▸ **Your goal**: Restate, exactly and without pictures, the lines from the start of the listing below through the line holding "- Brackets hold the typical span".

┌─ Information provided

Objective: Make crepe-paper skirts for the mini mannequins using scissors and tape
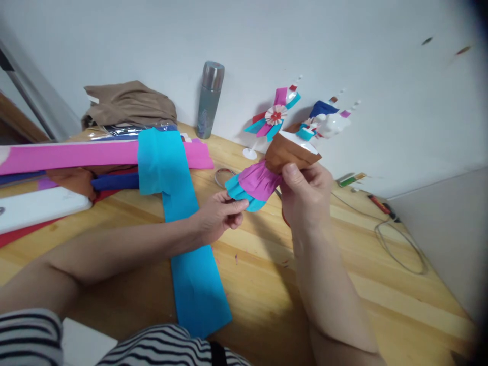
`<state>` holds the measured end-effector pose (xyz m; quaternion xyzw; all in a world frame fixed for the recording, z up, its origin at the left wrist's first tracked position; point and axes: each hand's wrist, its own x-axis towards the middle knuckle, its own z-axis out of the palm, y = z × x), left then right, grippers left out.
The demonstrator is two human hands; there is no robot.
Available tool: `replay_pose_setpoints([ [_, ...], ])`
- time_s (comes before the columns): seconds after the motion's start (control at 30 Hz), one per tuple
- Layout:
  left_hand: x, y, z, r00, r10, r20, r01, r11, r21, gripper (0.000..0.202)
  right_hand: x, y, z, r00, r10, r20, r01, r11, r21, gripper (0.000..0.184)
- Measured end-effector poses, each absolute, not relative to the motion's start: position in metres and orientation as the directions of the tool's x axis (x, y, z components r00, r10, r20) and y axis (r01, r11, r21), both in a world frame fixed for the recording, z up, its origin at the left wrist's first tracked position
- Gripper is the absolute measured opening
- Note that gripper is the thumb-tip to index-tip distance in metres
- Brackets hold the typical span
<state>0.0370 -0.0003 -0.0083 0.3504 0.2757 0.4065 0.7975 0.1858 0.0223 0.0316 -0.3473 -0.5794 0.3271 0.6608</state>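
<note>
My right hand (305, 188) is closed around a brown crepe-paper wrap (290, 152) with a white inside, holding it tilted above the table. From its lower end spreads a pleated crepe-paper ruffle (253, 185), pink over turquoise. My left hand (221, 216) pinches the ruffle's turquoise edge between thumb and fingers. Below my left forearm runs a long strip of turquoise crepe paper (202, 290), its upper part folded over other sheets. Scissors, partly hidden, show a red handle (285, 217) behind my right wrist.
Behind my hands stand decorated paper craft pieces, one with a rosette (276, 115). A thermos (211, 99) is by the wall. Crepe-paper rolls (76, 156), a brown cloth bundle (131, 104) and a white device (41, 208) lie left. A corded tool (381, 206) lies right.
</note>
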Motion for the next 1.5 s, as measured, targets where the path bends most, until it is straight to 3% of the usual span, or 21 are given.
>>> replay_pose_setpoints([
  [0.3, 0.038, 0.005, -0.026, 0.506, 0.854, -0.119, -0.432, 0.371, 0.822, 0.027, 0.183, 0.018, 0.034, 0.110, 0.845, 0.523, -0.042, 0.530, -0.847, 0.016],
  [0.47, 0.033, 0.013, -0.037, 0.509, 0.844, -0.168, -0.326, 0.370, 0.870, 0.020, 0.187, 0.018, 0.039, 0.142, 0.813, 0.565, -0.060, 0.576, -0.815, 0.018],
  [0.63, 0.014, 0.040, -0.026, 0.348, 0.898, -0.269, -0.221, 0.358, 0.907, 0.009, 0.201, 0.015, 0.054, 0.190, 0.761, 0.620, 0.002, 0.631, -0.776, 0.022],
  [0.83, -0.019, 0.077, 0.001, 0.141, 0.984, -0.112, -0.119, 0.129, 0.984, 0.019, 0.215, 0.024, 0.047, 0.177, 0.755, 0.631, 0.036, 0.636, -0.771, 0.021],
  [1.1, -0.038, 0.082, 0.020, 0.146, 0.987, 0.061, 0.154, -0.083, 0.985, 0.019, 0.230, 0.025, 0.033, 0.081, 0.870, 0.487, 0.034, 0.486, -0.874, 0.034],
  [1.27, -0.070, 0.096, 0.037, 0.043, 0.968, 0.246, 0.489, -0.235, 0.840, 0.064, 0.231, 0.013, 0.024, 0.121, 0.883, 0.454, -0.015, 0.459, -0.888, 0.031],
  [1.33, -0.086, 0.101, 0.040, -0.019, 0.954, 0.299, 0.589, -0.231, 0.774, 0.061, 0.232, 0.007, 0.020, 0.130, 0.893, 0.430, 0.006, 0.433, -0.901, 0.026],
  [1.4, -0.098, 0.104, 0.037, -0.075, 0.935, 0.347, 0.722, -0.189, 0.665, 0.044, 0.236, 0.001, 0.015, 0.129, 0.909, 0.395, 0.020, 0.396, -0.918, 0.025],
  [1.5, -0.108, 0.108, 0.022, -0.065, 0.938, 0.341, 0.942, -0.055, 0.331, 0.039, 0.241, -0.009, 0.009, 0.146, 0.937, 0.317, 0.021, 0.318, -0.948, 0.032],
])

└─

▸ **Response area**:
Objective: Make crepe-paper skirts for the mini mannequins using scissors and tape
`<state>` holds the measured end-effector pose (xyz m; quaternion xyzw; all in a world frame fixed for the recording, z up, its origin at the left wrist's first tracked position; point and axes: each hand's wrist, its own x-axis towards the middle knuckle, its own z-axis out of the palm, y = z × x), left then right, grippers left out.
The demonstrator is two human hands; there is no robot.
Available tool: `replay_pose_setpoints([ [_, ...], ])`
- time_s (comes before the columns): seconds after the motion's start (control at 30 Hz), one per tuple
- Layout:
  left_hand: x, y, z, r00, r10, r20, r01, r11, r21, gripper (0.000..0.202)
  right_hand: x, y, z, r00, r10, r20, r01, r11, r21, gripper (0.000..0.184)
- Measured end-effector poses, each absolute, not relative to the motion's start: position in metres and orientation as the directions of the tool's x axis (x, y, z components r00, r10, r20) and y axis (r01, r11, r21), both in a world frame fixed for the recording, z up, its origin at the left wrist's first tracked position
- Gripper is the absolute measured opening
- Note that gripper is the thumb-tip to index-tip distance in metres
- Brackets hold the typical span

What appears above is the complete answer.